Hank and his helpers are distraught, but not ready to give up, especially after his helpers give him a big pep talk.  They still have pictures of the map from the diamond and the clock.  Hank and agent Riley travel north to where they  believe the map was marked, and the helpers head out to meet the maker of the clock in Switzerland (Modern Skeptic has quite the travel budget).  Hank and Riley find they’re on Vincent’s trail (A V.I.L.E. henchmen has been seen, is what would have been said when they arrived, if they were in the Carmen San Diego universe) and find the spot, which is filled with Nazi paraphernalia and a number of dead bodies.

The helpers find out even more important information; the clock maker tells them that the spot on the map was a person, not a place, and that the clocks are given to 12 people deemed new apostles by the crazy church conspiracy in Nazi times to protect the world from the Nazis.  Now that the Nazi villains are back at it, somehow, if they find whatever this object is THE WHOLE WORLD IS IN DANGER.  The apocalyptic speech from the clockmaker going for a couple of minutes, but essentially, bum bum bum, end of episode.  Hank’s wife hardly seems relevant when the whole world is at stake, no?

As a lover of Indiana Jones, and a liker of Hellboy, I’m a sucker for Nazi mystical conspiracies, but Zero Hour seems pretty half-hearted.  It seems like someone spent an airplane ride coming up with the conspiracy storyline without really diving into it in detail or putting in a lot of thought.  It seems a little bit like a generic conspiracy hodgepodge (Nazis?  Check.  Church?  Check.  End of the world?  Check.); from one episode it doesn’t seem like the kind of care was put into it that immediately attracts a viewer in these days of so many captivating and well-crafted tv shows.

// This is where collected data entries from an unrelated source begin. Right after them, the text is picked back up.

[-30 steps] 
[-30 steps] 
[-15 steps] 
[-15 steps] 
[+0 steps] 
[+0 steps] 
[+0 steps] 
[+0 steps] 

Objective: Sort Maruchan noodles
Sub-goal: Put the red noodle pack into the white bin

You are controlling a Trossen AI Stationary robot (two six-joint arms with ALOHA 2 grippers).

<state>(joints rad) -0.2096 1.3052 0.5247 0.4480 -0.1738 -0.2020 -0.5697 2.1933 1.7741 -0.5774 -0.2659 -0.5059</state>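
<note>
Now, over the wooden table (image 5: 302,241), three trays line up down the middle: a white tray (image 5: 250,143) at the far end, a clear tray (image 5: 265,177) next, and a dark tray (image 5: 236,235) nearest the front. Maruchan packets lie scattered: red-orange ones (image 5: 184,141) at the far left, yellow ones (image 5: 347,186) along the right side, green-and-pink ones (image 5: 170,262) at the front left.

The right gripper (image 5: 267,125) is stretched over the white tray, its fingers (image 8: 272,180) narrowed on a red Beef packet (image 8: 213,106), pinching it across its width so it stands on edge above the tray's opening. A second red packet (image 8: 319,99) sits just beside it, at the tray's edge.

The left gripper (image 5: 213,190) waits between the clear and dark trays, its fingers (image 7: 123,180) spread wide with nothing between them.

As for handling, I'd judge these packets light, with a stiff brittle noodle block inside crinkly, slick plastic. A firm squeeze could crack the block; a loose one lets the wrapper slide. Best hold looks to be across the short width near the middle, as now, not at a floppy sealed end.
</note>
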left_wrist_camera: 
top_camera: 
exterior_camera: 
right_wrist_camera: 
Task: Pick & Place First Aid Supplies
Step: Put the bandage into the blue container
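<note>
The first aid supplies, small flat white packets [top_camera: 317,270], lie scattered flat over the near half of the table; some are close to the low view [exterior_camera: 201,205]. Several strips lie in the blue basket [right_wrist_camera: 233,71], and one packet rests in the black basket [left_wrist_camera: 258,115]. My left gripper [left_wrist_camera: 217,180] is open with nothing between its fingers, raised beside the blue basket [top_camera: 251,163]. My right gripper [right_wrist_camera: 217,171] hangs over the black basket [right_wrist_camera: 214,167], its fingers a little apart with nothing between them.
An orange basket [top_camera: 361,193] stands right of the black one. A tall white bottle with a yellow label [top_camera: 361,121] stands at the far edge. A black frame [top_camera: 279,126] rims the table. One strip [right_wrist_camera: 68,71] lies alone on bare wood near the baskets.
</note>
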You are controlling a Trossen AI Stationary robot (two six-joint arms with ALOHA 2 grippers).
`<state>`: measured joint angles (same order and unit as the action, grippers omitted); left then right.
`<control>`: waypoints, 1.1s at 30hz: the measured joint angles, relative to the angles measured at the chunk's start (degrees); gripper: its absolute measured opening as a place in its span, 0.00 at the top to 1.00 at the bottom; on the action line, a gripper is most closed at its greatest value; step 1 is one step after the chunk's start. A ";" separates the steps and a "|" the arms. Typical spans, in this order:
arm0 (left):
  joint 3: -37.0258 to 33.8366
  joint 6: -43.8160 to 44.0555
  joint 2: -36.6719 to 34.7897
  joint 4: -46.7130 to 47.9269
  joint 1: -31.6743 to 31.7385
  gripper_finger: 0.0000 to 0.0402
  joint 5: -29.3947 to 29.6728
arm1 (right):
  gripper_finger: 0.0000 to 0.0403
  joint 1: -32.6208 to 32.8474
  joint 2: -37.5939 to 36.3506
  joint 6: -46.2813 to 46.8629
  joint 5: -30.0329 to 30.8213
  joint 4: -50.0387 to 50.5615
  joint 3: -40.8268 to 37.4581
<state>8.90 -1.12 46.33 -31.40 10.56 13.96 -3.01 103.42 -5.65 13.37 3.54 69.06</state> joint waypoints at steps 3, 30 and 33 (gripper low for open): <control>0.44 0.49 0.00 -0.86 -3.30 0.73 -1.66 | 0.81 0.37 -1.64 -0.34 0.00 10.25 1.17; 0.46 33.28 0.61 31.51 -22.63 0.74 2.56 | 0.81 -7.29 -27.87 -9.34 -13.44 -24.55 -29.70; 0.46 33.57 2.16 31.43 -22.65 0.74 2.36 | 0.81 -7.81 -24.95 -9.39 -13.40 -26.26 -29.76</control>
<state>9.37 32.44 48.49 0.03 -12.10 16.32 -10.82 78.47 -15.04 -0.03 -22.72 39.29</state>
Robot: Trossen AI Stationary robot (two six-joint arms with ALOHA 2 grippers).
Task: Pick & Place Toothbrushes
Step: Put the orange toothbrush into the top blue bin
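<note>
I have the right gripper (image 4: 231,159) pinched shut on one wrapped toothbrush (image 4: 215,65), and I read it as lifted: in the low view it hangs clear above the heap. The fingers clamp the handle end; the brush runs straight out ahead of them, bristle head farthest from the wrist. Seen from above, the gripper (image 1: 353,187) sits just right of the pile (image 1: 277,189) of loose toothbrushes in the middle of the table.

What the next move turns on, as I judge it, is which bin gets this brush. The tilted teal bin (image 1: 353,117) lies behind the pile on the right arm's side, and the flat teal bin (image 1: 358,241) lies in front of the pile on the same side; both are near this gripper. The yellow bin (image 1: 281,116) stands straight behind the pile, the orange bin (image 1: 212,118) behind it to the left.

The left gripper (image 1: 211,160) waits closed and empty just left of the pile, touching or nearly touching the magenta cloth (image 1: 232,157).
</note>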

That said, I’m still a sucker for conspiracies, and they can be entertaining and stupid at the same time sometimes, as long as they’re internally consistent and don’t get too serious on the serious vs. fun scale (e.g. Lost).  Still, even if this was not already cancelled, I’d bet against it.  I wasn’t hooked from the first episode.  To compare to recent conspiracy-style shows, last fall’s Last Resort was more captivating after it’s first episode, and Rubicon, whose conspiracy ended up being somewhat equally mish-moshy and generic but had a really cool stylistic sense right off the bat.  Lost, which still makes me angry every time I think of it to this day, had a fantastic pilot episode.  Zero Hour didn’t deliver that punch that makes you want to watch the second episode immediately after finishing the first.  And considering the show was pretty much all about plot; the characters didn’t seem like much to think of, the style was not noteworthy, and the dialogue wasn’t first right, getting the viewer interested in the plot fast, is pretty important.

Will I watch it again?  No.  It’s way cancelled; the first episode got nearly Do No Harm-level ratings.  Not that I would have anyway.  There is a possibility of an interesting conspiracy show here, but I’d render that possibility as pretty unlikely.